# Stage 3: last improvements

Stage 2 has a few problems that we've discussed before:

  • Marking a movie as "watched" removes it from the movies table and thus needs to be re-added so other users can watch it.
  • There is no way of distinguishing between two users with the same username.
  • We lose release date information about movies when somebody watches them.

These problems can be fixed by one important principle of database design:

Try to model your tables after entities that your program deals in.

What does that mean?

Well, let's think about what real-world entities or things our program uses.

  1. Movies
  2. Users

The "watching" isn't a real-world entity--it's not a thing.

This suggests (not always correct, but often gives good guidance) that we should have at least two tables: one for movie information and one for user information.

Watching is something users do with movies. One user can watch many movies. Similarly, one movie can be watched by many users.

That means that a movie being watched is not an attribute of either a movie or a user, so it should not be in either of those two tables.

This is called a many-to-many relationship. To implement this effectively, we need a third table that acts as a link between users and movies.

# Our new table structure

Our movies table will look very much like what we already know. However, we're going to add a unique identifier to the table so that even movies with the same name can be identified uniquely:

id INTEGER PRIMARY KEY title TEXT release_timestamp REAL

Every time we add a new movie we will give it a unique id value. An easy way to do this is to add 1 to it every time we add a new movie.
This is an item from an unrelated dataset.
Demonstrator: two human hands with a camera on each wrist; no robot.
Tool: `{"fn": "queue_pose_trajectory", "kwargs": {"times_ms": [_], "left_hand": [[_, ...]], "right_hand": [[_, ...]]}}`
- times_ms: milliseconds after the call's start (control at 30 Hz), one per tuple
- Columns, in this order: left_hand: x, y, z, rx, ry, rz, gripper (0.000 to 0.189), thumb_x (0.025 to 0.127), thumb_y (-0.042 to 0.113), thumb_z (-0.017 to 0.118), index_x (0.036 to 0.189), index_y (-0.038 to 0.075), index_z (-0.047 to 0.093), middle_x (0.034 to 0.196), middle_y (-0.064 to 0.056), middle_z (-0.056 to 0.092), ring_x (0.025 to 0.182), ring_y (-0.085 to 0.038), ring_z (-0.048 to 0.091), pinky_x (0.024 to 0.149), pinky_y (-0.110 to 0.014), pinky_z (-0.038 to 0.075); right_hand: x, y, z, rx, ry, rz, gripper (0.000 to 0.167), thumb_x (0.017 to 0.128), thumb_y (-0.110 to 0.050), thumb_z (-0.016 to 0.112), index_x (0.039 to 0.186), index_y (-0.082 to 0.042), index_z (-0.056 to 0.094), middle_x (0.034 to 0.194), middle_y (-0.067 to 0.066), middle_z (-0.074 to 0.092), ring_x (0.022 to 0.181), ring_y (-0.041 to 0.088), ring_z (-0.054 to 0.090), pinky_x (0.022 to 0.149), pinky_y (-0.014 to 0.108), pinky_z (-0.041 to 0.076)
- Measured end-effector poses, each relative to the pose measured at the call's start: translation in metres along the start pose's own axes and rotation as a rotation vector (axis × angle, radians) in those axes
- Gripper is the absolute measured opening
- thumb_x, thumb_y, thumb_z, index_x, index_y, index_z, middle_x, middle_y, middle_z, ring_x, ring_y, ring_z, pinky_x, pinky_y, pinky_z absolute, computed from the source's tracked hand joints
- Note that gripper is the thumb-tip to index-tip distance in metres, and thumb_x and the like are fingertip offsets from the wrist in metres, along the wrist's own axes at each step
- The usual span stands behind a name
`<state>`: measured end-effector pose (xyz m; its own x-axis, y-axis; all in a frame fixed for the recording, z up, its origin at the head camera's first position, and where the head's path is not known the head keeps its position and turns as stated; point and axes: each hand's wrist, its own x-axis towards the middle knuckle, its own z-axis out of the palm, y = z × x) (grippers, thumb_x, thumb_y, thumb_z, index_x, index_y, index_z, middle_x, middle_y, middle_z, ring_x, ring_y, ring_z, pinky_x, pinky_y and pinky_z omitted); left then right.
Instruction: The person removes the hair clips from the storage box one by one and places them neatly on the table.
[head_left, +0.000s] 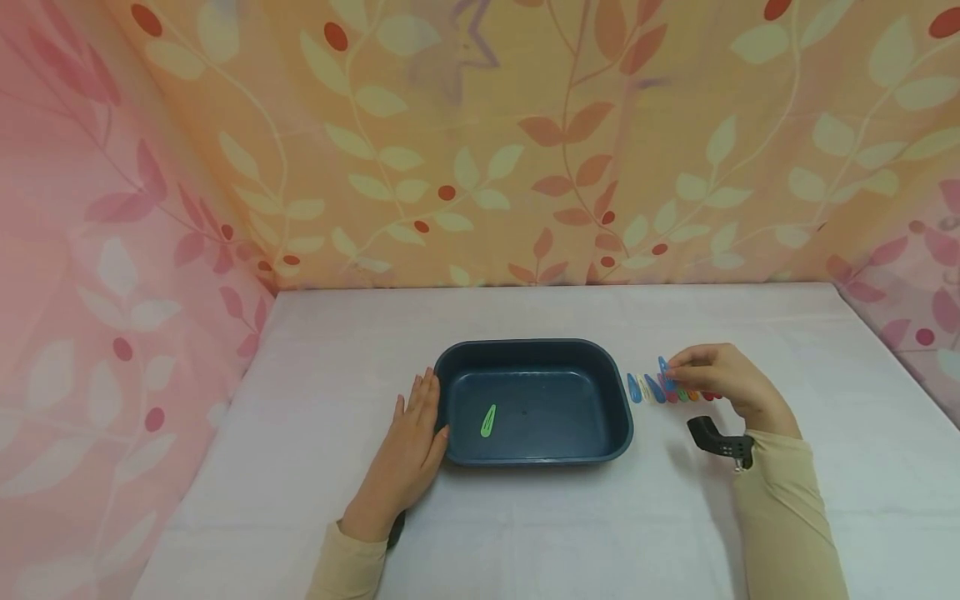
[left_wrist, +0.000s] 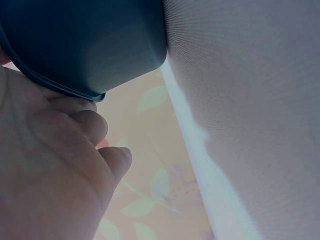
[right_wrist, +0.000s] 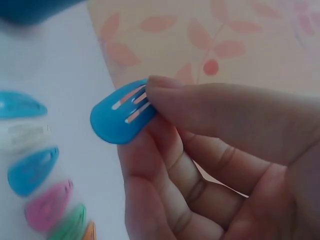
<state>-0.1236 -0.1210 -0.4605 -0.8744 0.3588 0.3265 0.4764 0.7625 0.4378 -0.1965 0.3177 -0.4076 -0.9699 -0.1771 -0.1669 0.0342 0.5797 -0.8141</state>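
Between thumb and fingers my right hand (head_left: 726, 382) pinches a blue snap hair clip (right_wrist: 122, 112), raised over a row of hair clips. That row, right of the tray, includes a blue clip (right_wrist: 31, 171), a white clip (right_wrist: 25, 136), a pink clip (right_wrist: 49, 205) and a green clip (right_wrist: 69, 223). My left hand (head_left: 408, 450) rests against the left wall of a dark blue tray (head_left: 525, 460), fingers straight along its rim. Inside the tray, left of its middle, lies one light green hair clip (head_left: 488, 421). In the left wrist view the fingertips are partly hidden behind the tray.
A white cloth (head_left: 570, 533) covers the table under the tray and clips. Floral curtains (head_left: 480, 150) hang behind and at both sides. A black wrist mount (head_left: 720, 442) sticks out from the right sleeve.
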Motion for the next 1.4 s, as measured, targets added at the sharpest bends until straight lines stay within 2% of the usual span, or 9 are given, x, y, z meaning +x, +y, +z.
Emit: {"fn": "queue_pose_trajectory", "kwargs": {"times_ms": [100,267,500,800,967,1167,1300,1400], "left_hand": [[0.0,0.0,0.0,-0.001,0.001,-0.001,0.064,0.096,0.015,0.049,0.146,-0.009,0.018,0.155,-0.02,0.012,0.141,-0.037,0.016,0.108,-0.058,0.016],[0.0,0.0,-0.001,0.001,0.005,0.006,0.063,0.096,0.015,0.049,0.146,-0.01,0.019,0.154,-0.021,0.014,0.141,-0.036,0.015,0.107,-0.059,0.017],[0.0,0.001,-0.001,0.009,0.007,0.007,0.064,0.095,0.014,0.05,0.146,-0.01,0.018,0.155,-0.021,0.013,0.14,-0.037,0.017,0.107,-0.059,0.018],[0.0,0.0,0.0,0.001,0.012,0.009,0.064,0.095,0.014,0.05,0.146,-0.009,0.019,0.155,-0.02,0.013,0.14,-0.038,0.018,0.107,-0.059,0.017],[0.001,0.0,0.0,0.001,0.015,0.015,0.063,0.095,0.014,0.05,0.146,-0.01,0.019,0.154,-0.021,0.015,0.14,-0.039,0.018,0.107,-0.06,0.018],[0.001,0.0,0.0,-0.001,0.015,0.016,0.063,0.095,0.013,0.05,0.146,-0.009,0.019,0.154,-0.021,0.014,0.14,-0.038,0.018,0.107,-0.059,0.018],[0.0,0.0,0.0,-0.001,0.016,0.013,0.064,0.095,0.013,0.051,0.146,-0.009,0.02,0.154,-0.02,0.014,0.14,-0.038,0.018,0.107,-0.059,0.017],[-0.001,0.0,0.0,-0.005,0.015,0.012,0.064,0.095,0.013,0.051,0.146,-0.009,0.019,0.154,-0.02,0.014,0.14,-0.038,0.017,0.107,-0.059,0.017]], "right_hand": [[0.0,0.006,-0.004,0.004,0.011,0.031,0.029,0.088,-0.019,0.066,0.099,0.007,0.066,0.063,0.0,0.053,0.055,0.018,0.047,0.051,0.031,0.039],[0.0,0.014,-0.009,0.015,0.035,0.08,0.034,0.087,-0.022,0.068,0.1,0.009,0.064,0.066,0.001,0.06,0.06,0.016,0.051,0.055,0.03,0.041],[-0.002,0.022,-0.014,0.026,0.054,0.075,0.036,0.088,-0.022,0.068,0.102,0.011,0.064,0.066,0.005,0.06,0.062,0.019,0.054,0.061,0.028,0.045],[-0.006,0.035,-0.023,0.065,0.089,0.093,0.038,0.088,-0.019,0.067,0.105,0.015,0.063,0.079,-0.005,0.067,0.071,0.01,0.06,0.068,0.02,0.051],[-0.008,0.042,-0.028,0.078,0.118,0.155,0.032,0.088,-0.022,0.068,0.101,0.007,0.068,0.081,-0.014,0.065,0.074,0.003,0.059,0.068,0.018,0.051],[-0.01,0.051,-0.033,0.125,0.118,0.182,0.016,0.088,-0.022,0.068,0.093,-0.009,0.075,0.08,-0.015,0.066,0.074,0.002,0.061,0.069,0.018,0.051],[-0.011,0.056,-0.034,0.116,0.129,0.199,0.008,0.088,-0.024,0.068,0.087,-0.02,0.075,0.079,-0.017,0.065,0.073,0.001,0.06,0.068,0.017,0.049],[-0.011,0.059,-0.035,0.074,0.144,0.212,0.013,0.089,-0.025,0.067,0.09,-0.015,0.076,0.078,-0.017,0.064,0.073,0.001,0.058,0.068,0.018,0.046]]}}
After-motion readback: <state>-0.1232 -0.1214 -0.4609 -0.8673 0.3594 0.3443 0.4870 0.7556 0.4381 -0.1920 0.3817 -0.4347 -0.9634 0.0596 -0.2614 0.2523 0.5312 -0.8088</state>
The users table will look like this. In here we're only storing the username, but we could add more columns if we wanted (e.g. user's date of birth):

username TEXT PRIMARY KEY

Applying PRIMARY KEY to a TEXT column automatically forces it to be unique. So we won't be able to add multiple users with the same username in our application.

And finally there'll be a third table, watched, that stores a new row every time a user watches a movie.

user_username TEXT movie_id INTEGER

In this table, both columns would be FOREIGN KEY, referencing the appropriate column:

  • user_username references users.username
  • movie_id references movies.id

Let's say we add the following data to this table:

user_username TEXT movie_id INTEGER
Rolf 2
Jen 2
Rolf 3
Bob 1

This means that:

  • "User 'Rolf' watched movie 2"
  • "User 'Jen' watched movie 2"
  • "User 'Rolf' watched movie 3"
  • "User 'Bob' watched movie 1"

If we wanted to know more about the user (and our users table had more than a single column), we'd grab the username and go into the users table and find their there.

Similarly if we wanted to know the movie's name or release date, we'd grab the movie_id and go into the movies table with it.

You can see that with this table, we can easily say that one user watched multiple movies (user 'Rolf'). Also, one movie was watched by multiple users (movie 2).